WORK ORDER:
What follows are records. Restate all of them word for word.

(Source records)
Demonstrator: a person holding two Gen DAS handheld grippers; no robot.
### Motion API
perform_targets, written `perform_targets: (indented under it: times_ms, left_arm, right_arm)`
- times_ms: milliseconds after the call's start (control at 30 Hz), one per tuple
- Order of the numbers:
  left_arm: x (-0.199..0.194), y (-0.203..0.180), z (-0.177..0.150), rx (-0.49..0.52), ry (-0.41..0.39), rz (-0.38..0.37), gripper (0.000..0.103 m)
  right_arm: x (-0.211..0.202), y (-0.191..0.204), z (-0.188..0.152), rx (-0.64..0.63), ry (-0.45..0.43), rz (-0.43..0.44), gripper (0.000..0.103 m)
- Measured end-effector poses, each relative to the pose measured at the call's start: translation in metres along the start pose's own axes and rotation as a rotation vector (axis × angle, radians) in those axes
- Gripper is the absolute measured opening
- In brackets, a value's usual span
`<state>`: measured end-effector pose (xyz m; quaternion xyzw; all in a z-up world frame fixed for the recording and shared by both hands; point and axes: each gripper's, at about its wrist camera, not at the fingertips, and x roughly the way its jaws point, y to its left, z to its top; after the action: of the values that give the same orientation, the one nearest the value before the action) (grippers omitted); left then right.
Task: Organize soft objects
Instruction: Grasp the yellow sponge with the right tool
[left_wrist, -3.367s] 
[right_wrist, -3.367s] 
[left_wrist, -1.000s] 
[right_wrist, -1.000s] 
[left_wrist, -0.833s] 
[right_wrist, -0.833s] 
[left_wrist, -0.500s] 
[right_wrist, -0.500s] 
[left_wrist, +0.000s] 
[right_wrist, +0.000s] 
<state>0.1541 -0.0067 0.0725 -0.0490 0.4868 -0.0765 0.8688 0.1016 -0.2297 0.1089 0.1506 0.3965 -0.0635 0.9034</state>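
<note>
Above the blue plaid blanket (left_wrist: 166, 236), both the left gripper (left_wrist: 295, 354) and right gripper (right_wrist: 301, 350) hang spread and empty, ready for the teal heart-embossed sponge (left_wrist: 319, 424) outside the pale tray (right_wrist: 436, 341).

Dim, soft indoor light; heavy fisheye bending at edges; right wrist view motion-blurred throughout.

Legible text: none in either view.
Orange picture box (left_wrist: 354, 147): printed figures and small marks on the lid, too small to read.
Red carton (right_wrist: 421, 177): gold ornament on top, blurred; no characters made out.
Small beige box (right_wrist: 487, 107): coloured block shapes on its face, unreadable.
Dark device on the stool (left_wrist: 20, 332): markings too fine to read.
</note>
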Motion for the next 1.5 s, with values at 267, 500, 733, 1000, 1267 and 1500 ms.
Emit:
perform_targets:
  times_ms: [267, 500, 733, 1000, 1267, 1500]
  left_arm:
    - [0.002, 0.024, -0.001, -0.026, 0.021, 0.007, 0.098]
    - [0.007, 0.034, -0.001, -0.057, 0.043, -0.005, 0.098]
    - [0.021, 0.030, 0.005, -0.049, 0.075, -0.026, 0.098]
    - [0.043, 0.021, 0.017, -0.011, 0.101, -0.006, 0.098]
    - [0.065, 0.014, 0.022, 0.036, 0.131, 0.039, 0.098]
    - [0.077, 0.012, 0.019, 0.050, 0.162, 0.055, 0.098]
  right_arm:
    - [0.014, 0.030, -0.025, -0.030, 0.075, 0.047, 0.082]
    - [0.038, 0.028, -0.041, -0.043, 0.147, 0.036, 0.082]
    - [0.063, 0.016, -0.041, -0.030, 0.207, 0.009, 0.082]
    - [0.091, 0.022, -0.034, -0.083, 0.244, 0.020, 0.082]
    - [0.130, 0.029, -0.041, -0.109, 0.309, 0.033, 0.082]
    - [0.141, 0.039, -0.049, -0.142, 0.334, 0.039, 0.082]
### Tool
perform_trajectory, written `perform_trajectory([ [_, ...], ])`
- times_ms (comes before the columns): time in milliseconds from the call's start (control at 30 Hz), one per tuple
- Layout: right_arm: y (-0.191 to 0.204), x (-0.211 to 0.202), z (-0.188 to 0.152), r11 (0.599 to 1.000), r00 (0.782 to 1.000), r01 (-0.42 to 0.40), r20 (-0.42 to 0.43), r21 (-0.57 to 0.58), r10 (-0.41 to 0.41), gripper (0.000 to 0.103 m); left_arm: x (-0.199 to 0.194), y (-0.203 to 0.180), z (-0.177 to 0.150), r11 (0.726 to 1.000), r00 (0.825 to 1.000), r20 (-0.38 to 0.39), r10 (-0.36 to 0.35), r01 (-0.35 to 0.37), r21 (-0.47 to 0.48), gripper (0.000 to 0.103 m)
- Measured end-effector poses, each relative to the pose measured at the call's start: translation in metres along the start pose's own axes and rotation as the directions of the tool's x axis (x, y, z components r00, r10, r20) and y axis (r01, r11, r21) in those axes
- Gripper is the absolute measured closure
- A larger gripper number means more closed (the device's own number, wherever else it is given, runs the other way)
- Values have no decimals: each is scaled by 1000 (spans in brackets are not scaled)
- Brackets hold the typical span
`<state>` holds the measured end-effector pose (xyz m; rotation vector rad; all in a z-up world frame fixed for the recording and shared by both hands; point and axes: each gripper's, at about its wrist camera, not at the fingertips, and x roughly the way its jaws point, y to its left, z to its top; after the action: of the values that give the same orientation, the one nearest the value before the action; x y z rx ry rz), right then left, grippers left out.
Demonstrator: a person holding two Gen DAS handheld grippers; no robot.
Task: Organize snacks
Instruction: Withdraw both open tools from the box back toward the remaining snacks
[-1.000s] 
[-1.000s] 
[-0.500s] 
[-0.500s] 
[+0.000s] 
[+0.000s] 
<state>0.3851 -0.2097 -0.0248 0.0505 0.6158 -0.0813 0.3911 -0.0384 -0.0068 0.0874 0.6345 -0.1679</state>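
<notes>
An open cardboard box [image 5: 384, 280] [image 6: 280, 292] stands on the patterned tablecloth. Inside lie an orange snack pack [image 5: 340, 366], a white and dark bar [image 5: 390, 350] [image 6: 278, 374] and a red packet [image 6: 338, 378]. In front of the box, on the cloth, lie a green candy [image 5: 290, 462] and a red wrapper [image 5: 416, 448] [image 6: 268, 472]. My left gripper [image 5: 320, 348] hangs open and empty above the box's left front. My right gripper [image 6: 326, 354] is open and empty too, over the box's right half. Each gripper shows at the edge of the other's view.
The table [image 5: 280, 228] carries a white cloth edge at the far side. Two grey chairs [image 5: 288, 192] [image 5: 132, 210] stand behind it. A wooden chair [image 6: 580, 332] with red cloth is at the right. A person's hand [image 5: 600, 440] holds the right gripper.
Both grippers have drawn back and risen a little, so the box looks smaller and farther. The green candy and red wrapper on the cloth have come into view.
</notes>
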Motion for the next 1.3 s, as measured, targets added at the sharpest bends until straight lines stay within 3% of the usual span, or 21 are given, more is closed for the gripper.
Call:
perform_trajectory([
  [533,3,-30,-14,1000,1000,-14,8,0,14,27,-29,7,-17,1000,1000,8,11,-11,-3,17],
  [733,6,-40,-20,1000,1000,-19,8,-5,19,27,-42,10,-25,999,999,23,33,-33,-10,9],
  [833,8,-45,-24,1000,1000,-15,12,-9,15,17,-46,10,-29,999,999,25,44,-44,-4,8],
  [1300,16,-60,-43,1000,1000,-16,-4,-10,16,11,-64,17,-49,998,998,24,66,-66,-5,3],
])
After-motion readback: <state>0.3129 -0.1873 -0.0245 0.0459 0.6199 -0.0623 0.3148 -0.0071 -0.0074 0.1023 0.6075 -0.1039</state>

WRITTEN RESPONSE:
Demonstrator: a person holding two Gen DAS handheld grippers; no robot.
### Motion API
perform_targets, written `perform_targets: (indented under it: times_ms, left_arm, right_arm)`
- times_ms: milliseconds after the call's start (control at 30 Hz), one per tuple
- Order of the numbers:
  left_arm: x (-0.199..0.194), y (-0.203..0.180), z (-0.177..0.150), rx (-0.49..0.52), ry (-0.41..0.39), rz (-0.38..0.37), gripper (0.000..0.103 m)
  right_arm: x (-0.211..0.202), y (-0.191..0.204), z (-0.188..0.152), rx (-0.64..0.63), ry (-0.45..0.43), rz (-0.43..0.44), gripper (0.000..0.103 m)
- Measured end-effector poses, each relative to the pose measured at the call's start: translation in metres along the start pose's own axes and rotation as a rotation vector (axis × angle, radians) in those axes
- Gripper is the absolute measured opening
- In brackets, a value's usual span
`<state>`: measured end-effector pose (xyz m; quaternion xyzw; all in a z-up world frame fixed for the recording and shared by both hands; point and axes: each gripper's, at about its wrist camera, not at the fingertips, and x roughly the way its jaws point, y to its left, z to its top; after the action: of the values that give the same orientation, the one nearest the value before the action) (grippers omitted); left then right.
Task: Organize soft objects
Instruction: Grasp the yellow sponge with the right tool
[left_wrist, -3.367s] 
[right_wrist, -3.367s] 
[left_wrist, -1.000s] 
[right_wrist, -1.000s] 
[left_wrist, -0.833s] 
[right_wrist, -0.833s] 
[left_wrist, -0.500s] 
[right_wrist, -0.500s] 
[left_wrist, +0.000s] 
[right_wrist, +0.000s] 
<state>0.1541 -0.0067 0.0725 -0.0490 0.4868 -0.0765 0.8688 0.1016 -0.2297 0.1089 0.1506 0.3965 -0.0635 0.9034</state>
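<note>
Above the blue plaid blanket (left_wrist: 166, 236), both the left gripper (left_wrist: 295, 354) and right gripper (right_wrist: 301, 350) hang spread and empty, ready for the teal heart-embossed sponge (left_wrist: 319, 424) outside the pale tray (right_wrist: 436, 341).

Dim, soft indoor light; heavy fisheye bending at edges; right wrist view motion-blurred throughout.

Legible text: none in either view.
Orange picture box (left_wrist: 354, 147): printed figures and small marks on the lid, too small to read.
Red carton (right_wrist: 421, 177): gold ornament on top, blurred; no characters made out.
Small beige box (right_wrist: 487, 107): coloured block shapes on its face, unreadable.
Dark device on the stool (left_wrist: 20, 332): markings too fine to read.
</note>
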Motion for the next 1.5 s, with values at 267, 500, 733, 1000, 1267 and 1500 ms.
Emit:
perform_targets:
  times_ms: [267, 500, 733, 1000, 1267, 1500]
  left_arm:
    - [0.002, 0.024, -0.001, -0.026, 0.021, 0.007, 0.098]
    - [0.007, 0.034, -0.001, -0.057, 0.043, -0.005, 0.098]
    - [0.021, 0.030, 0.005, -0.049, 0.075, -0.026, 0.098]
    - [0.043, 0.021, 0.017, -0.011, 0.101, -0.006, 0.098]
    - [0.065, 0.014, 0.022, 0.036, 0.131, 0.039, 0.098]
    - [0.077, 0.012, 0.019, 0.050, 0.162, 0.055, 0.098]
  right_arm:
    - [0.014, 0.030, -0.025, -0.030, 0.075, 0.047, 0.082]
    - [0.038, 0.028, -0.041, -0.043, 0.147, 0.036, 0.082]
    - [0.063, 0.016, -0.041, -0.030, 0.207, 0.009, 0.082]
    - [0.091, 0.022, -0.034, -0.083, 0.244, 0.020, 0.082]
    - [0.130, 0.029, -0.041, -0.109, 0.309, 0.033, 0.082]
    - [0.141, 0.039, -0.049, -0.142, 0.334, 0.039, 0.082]
### Tool
perform_trajectory, written `perform_trajectory([ [_, ...], ])`
- times_ms (comes before the columns): time in milliseconds from the call's start (control at 30 Hz), one per tuple
- Layout: right_arm: y (-0.191 to 0.204), x (-0.211 to 0.202), z (-0.188 to 0.152), r11 (0.599 to 1.000), r00 (0.782 to 1.000), r01 (-0.42 to 0.40), r20 (-0.42 to 0.43), r21 (-0.57 to 0.58), r10 (-0.41 to 0.41), gripper (0.000 to 0.103 m); left_arm: x (-0.199 to 0.194), y (-0.203 to 0.180), z (-0.177 to 0.150), r11 (0.726 to 1.000), r00 (0.825 to 1.000), r20 (-0.38 to 0.39), r10 (-0.36 to 0.35), r01 (-0.35 to 0.37), r21 (-0.47 to 0.48), gripper (0.000 to 0.103 m)
- Measured end-effector poses, each relative to the pose measured at the call's start: translation in metres along the start pose's own axes and rotation as the directions of the tool's x axis (x, y, z components r00, r10, r20) and y axis (r01, r11, r21) in those axes
- Gripper is the absolute measured closure
- A larger gripper number means more closed (the device's own number, wherever else it is given, runs the other way)
- Values have no decimals: each is scaled by 1000 (spans in brackets are not scaled)
- Brackets hold the typical span
`<state>` holds the measured end-effector pose (xyz m; rotation vector rad; all in a z-up world frame fixed for the recording and shared by both hands; point and axes: each gripper's, at about its wrist camera, not at the fingertips, and x roughly the way its jaws point, y to its left, z to its top; after the action: of the values that give the same orientation, the one nearest the value before the action; x y z rx ry rz), right then left, grippers left out.
Demonstrator: a person holding two Gen DAS handheld grippers; no robot.
Task: Organize snacks
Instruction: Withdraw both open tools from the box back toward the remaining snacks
[-1.000s] 
[-1.000s] 
[-0.500s] 
[-0.500s] 
[+0.000s] 
[+0.000s] 
<state>0.3851 -0.2097 -0.0248 0.0505 0.6158 -0.0813 0.3911 -0.0384 -0.0068 0.0874 0.6345 -0.1679</state>
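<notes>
An open cardboard box [image 5: 384, 280] [image 6: 280, 292] stands on the patterned tablecloth. Inside lie an orange snack pack [image 5: 340, 366], a white and dark bar [image 5: 390, 350] [image 6: 278, 374] and a red packet [image 6: 338, 378]. In front of the box, on the cloth, lie a green candy [image 5: 290, 462] and a red wrapper [image 5: 416, 448] [image 6: 268, 472]. My left gripper [image 5: 320, 348] hangs open and empty above the box's left front. My right gripper [image 6: 326, 354] is open and empty too, over the box's right half. Each gripper shows at the edge of the other's view.
The table [image 5: 280, 228] carries a white cloth edge at the far side. Two grey chairs [image 5: 288, 192] [image 5: 132, 210] stand behind it. A wooden chair [image 6: 580, 332] with red cloth is at the right. A person's hand [image 5: 600, 440] holds the right gripper.
Both grippers have drawn back and risen a little, so the box looks smaller and farther. The green candy and red wrapper on the cloth have come into view.
</notes>
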Motion for the next 1.3 s, as measured, targets added at the sharpest bends until straight lines stay within 3% of the usual span, or 21 are given, more is closed for the gripper.
Call:
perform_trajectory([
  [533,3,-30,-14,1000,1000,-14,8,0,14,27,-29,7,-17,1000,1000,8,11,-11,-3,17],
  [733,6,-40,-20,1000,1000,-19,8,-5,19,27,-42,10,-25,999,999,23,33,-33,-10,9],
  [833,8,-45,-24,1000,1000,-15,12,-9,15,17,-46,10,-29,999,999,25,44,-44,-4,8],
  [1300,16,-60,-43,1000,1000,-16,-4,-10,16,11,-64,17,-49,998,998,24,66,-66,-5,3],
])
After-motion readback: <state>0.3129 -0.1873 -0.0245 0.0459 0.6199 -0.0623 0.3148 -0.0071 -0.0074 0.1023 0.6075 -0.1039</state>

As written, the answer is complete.